In the search for life in our Solar system, several candidate worlds stand out for various reasons: Mars, Saturn’s moons Enceladus and Titan, and Jupiter’s moon Europa. A press conference and Nature paper announced today present a new model that may help provide a better understanding of the dynamics on Europa, tantalizing hints about the possibility of dynamic processes below the ice.
Europa is the second of Jupiter’s large moons (also known as Galilean moons, for their discoverer Galileo). As such, it is closer than the other two icy moons Ganymede and Callisto, but not as close in as volcanically-active Io. Europa consists of a relatively smooth surface of water ice, with no atmosphere to speak of. Over several decades of observation, observers have found ever-stronger evidence for a global ocean underneath Europa’s ice; since water needs some kind of protective layer to stay liquid, the ice plays somewhat the same role that Earth’s atmosphere does. Despite how common it is in our daily experience, water is strange: while most substances are more dense in their solid form, ice is less dense than liquid water, so it floats on top of oceans or in a drink glass. In this way, an ice layer can actually insulate liquid water beneath, keeping it warm; this is how arctic marine species can continue to forage throughout the winter when open water may not be available.
Obviously, the analogy breaks down after a certain point: Earth’s surface is kept warm by the combination of a warm interior and infrared sunlight, some of which is kept from reradiating into space by greenhouse gases (water vapor, carbon dioxide, methane, and so forth). Without some sort of greenhouse effect, Earth’s water would freeze at night and a higher proportion of the surface would freeze over every winter. Too much is a bad thing as well, which of course is the problem we face with global climate change. Europa is much farther from the Sun than we are, and its subsurface water is kept liquid by a warm interior and insulated by the thick ice layer above.
The ice on Europa is fairly smooth and free of cratering (in contrast to the Moon or Mercury), which doesn’t mean it hasn’t experienced meteorite impacts, but rather that its surface has been smoothed over. Much as Earth’s weather and water erode craters away, some process or processes erase the craters on Europa, leaving it with a surface only about 60 million years old, as compared to the parts of the Moon’s surface, which are as much as 4.9 billion years old. Evidently, Europa is a dynamic place, despite being tidally-locked to Jupiter like our Moon is, keeping one face toward its host planet.

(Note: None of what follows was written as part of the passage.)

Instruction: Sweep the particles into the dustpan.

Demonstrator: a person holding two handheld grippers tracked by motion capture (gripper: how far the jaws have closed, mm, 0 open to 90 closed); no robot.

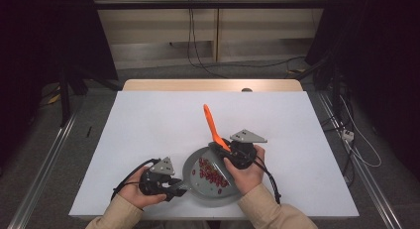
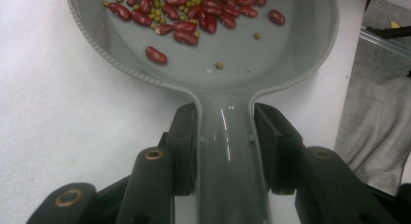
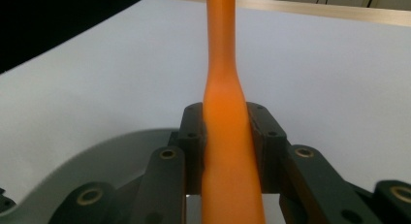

Europa is still not absolutely smooth, however: its surface is covered in fissures, grooves, and domes known as chaos terrains. These domes, which can be as high as 200 meters, are the focus of the new model proposed by B. E. Schmidt, D. D. Blankenship, G. W. Patterson, and P. M. Schenk. The researchers began by comparing certain features on Europa’s surface to ice layers in places such as Greenland and Antarctica on Earth. Below the ice in Greenland and the like, hydrothermal vents melt the ice from below, but surrounding ice prevents the liquid water from flowing away. In this way, a lake begins to grow, with ice on all sides and above. However, the difference in density stresses the ice, fracturing it into blocks that float on top of the water at a higher level than the surrounding ice. Since the cracks allow heat energy to escape, the overall temperature of the region cools off, refreezing the water. The formerly-floating blocks now make a dome – precisely how the chaos terrains appear in topographic studies of Europa’s surface. On Earth, no matter how big the ice cap, eventually the ice must come to an end in land or open ocean, but on Europa with solid ice extending all the way around the globe, the surface must crack and refreeze continually over the millennia.

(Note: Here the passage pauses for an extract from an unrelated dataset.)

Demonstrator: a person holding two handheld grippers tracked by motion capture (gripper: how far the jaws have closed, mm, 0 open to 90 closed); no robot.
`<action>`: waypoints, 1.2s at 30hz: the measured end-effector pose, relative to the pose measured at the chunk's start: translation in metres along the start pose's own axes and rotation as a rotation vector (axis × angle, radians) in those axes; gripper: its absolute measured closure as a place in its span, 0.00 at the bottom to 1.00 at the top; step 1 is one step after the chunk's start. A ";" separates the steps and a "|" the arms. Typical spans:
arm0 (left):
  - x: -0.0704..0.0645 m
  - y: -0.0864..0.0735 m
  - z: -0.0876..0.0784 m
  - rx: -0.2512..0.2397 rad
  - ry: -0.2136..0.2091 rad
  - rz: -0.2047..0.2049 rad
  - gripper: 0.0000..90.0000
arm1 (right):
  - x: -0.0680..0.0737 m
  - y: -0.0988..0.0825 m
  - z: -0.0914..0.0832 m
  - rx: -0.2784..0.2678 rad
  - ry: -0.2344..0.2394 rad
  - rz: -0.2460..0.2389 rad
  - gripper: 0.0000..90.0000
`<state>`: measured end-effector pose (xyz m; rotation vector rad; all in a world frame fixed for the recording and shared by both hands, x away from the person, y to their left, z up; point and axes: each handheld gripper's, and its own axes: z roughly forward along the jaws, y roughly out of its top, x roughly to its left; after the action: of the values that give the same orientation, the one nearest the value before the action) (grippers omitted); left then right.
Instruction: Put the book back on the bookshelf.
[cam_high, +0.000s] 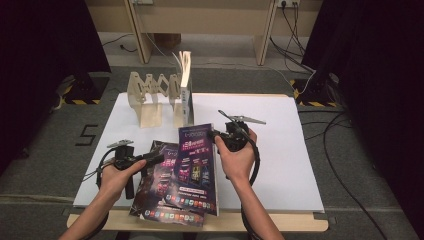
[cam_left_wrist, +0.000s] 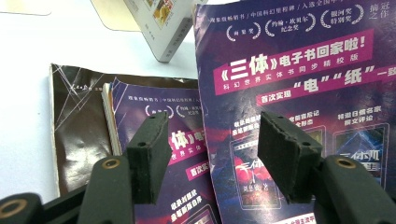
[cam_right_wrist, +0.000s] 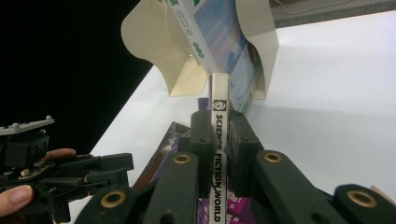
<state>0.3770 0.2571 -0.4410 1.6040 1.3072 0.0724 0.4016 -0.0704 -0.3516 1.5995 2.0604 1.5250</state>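
Observation:
A purple magazine (cam_high: 196, 160) is lifted by its spine above the table's front, cover facing left. My right gripper (cam_high: 216, 136) is shut on that spine (cam_right_wrist: 219, 154), which reads "SCIENCE FICTION WORLD". In the left gripper view the same cover (cam_left_wrist: 299, 70) stands just beyond the jaws. Under it lie more magazines (cam_high: 159, 187), a dark one (cam_left_wrist: 79, 121) below a purple one (cam_left_wrist: 140, 107). My left gripper (cam_high: 152, 159) hovers at their left edge, open (cam_left_wrist: 212, 140), with nothing pressed between its pads.
A wooden folding rack (cam_high: 150, 95) stands at the back left of the white board (cam_high: 280, 150), with one book (cam_high: 186, 85) upright in its right slot. Cables run over the floor at the right.

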 end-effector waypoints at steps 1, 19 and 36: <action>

For this model to be successful, the surface ice on Europa must be very thick: the lakes of water formed by the process described must are about 3 kilometers deep, with the formerly-floating blocks also about that thickness. The surface ice layer itself therefore must be thicker than 10 kilometers, a figure within the realms of possibility from data collected by the Galileo probe and other observations. (Other models suggest a thinner ice layer, but while these can describe the surface cracking and reforming, they currently have difficulty in handling the chaos terrains.) In addition, chemical impurities in Europa’s ice are consistent with the hydrothermal vent proposal.
For life as we know it on Earth, it isn’t sufficient to have liquid water: other processes must exist to carry nutrients (and possibly organisms themselves) through the environment. On Earth, the job is done by tides from the Moon and Sun, along with convection due to differential warming; one possible model for the origin of life places it near hydrothermal vents on the ocean floor, with organisms subsequently distributed by currents of air and water. Could Europa, with its global ocean churning by vents below and Jupiter’s gravity above, sustain life also below the ice?